And their internal frailty is even greater. As soon as discussion begins, the savage propensities of men break forth; even in modern communities, where those propensities too have been weakened by ages of culture and repressed by ages of obedience, as soon as a vital topic for discussion is well started the keenest and most violent passions break forth. Easily destroyed as are early free states by forces from without, they are even more liable to destruction by forces from within.
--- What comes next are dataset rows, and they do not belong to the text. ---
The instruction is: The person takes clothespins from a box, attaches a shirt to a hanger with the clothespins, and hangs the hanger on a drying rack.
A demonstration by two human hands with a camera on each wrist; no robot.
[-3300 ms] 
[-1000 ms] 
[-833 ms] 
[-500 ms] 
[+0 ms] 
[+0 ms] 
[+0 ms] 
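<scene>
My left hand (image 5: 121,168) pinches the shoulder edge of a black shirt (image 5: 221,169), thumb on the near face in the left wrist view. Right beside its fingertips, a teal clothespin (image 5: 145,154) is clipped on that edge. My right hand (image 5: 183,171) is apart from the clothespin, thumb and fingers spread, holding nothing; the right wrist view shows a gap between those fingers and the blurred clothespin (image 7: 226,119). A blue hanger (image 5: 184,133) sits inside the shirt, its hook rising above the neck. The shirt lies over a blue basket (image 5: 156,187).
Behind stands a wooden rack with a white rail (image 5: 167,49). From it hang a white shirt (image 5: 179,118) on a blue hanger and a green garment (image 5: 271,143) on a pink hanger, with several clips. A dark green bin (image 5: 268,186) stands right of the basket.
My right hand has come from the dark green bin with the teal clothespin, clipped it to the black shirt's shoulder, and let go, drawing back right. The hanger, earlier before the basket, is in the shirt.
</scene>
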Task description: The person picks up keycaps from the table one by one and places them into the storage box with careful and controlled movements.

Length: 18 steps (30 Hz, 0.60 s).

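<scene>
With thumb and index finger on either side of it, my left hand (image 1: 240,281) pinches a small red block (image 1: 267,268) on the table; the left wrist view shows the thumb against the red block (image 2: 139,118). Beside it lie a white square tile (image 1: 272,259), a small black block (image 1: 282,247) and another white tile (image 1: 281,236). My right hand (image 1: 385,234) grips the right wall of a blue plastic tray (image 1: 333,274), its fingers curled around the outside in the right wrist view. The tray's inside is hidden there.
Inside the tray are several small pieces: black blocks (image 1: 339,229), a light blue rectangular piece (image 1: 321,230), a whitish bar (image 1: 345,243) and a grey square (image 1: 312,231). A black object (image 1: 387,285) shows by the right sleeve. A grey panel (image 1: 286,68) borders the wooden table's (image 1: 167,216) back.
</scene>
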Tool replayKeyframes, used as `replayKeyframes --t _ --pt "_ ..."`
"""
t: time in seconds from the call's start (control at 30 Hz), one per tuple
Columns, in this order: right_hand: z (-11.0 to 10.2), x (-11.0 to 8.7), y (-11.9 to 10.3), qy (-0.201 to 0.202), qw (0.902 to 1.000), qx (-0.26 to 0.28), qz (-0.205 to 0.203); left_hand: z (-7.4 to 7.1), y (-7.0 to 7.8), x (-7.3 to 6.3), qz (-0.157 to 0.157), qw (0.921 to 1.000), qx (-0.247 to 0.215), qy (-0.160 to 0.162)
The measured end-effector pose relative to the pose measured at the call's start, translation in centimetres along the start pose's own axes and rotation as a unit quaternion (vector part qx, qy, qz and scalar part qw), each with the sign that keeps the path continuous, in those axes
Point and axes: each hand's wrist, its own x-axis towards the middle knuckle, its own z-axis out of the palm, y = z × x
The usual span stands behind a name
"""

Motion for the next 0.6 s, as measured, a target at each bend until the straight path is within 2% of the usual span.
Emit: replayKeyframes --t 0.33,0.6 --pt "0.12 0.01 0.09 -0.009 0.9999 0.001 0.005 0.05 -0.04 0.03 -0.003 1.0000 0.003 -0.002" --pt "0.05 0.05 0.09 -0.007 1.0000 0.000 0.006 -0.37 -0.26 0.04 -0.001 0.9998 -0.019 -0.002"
On this account such states are very rare in history. Upon the first view of the facts, a speculation might even be set up that they were peculiar to a particular race. By far the most important free

institutions, and the only ones which have left living representatives in the world, are the offspring either of the first constitutions of the classical nations or of the first constitutions of the Germanic nations; all living freedom runs back to them, and those truths which at first sight would seem the whole of historical freedom can be traced to them: and both the Germanic and the classical nations belong to what ethnologists call the Aryan race. Plausibly it might be argued that the power of forming free states was superior in or peculiar to that family of mankind; but unfortunately for this easy theory, the facts are inconsistent with it. In the first place, all the socalled Aryan race certainly is not free: the eastern Aryans those, for example, who speak languages derived from the Sanskrit - are amongst the most slavish divisions of mankind; to offer the Bengalese a free constitution and to expect them to work one would be the maximum of human folly. There then must be something else besides Aryan descent which is necessary to fit men for discussion and train them for liberty; and what is worse for the argument we are opposing, some non-Aryan races have been capable of freedom. Carthage, for example, was a Semitic republic: we do not know all the details of its constitution, but we know enough for our present purpose; we know that it was a government in which many proposers took part, and under which discussion was constant, active, and conclusive. No doubt Tyre, the parent city of Carthage, the other colonies of Tyre besides Carthage, and the colonies. of Carthage, were all as free as Carthage. We have thus a whole group of ancient republics of non-Aryan race, and one which, being more ancient than the classical republics, could not have borrowed from or imitated them; so that the theory which would make government by discussion the exclusive patrimony of a single race of mankind is on the face of it untenable.

VOL. IV. 36

I am not prepared with any simple counter theory. I cannot profess to explain completely why a very small minimum of mankind were, as long as we know of them, possessed of a polity which as time went on suggested discussions of principle, and why the great majority of mankind had nothing like it. This is almost as hopeless as asking why Milton was a genius and why Bacon was a philosopher; indeed it is the same, because the causes which give birth to the startling varieties of individual character and those which give birth to similar varieties. of national character are in fact the same. I have indeed endeavored to show that a marked type of individual character once originating in a nation, and once strongly preferred by it, is likely to be fixed on it and to be permanent in it, from causes which were stated. Granted the beginning of the type, we may, I think, explain its development and aggravation; but we cannot in the least explain why the incipient type of curious characters broke out, if I may so say, in one place rather than in another. Climate and "physical" surroundings, in the largest sense, have unquestionably much influence, they are one factor in the cause; but they are not the only factor, for we find most dissimilar races of men living in the same climate and affected by the same surroundings, and we have every reason to believe that those unlike races have so lived as neighbors for ages. The cause of types must be something outside the tribe acting on something within-something inherited by the tribe; but what that something is, I do not know that any one can in the least explain.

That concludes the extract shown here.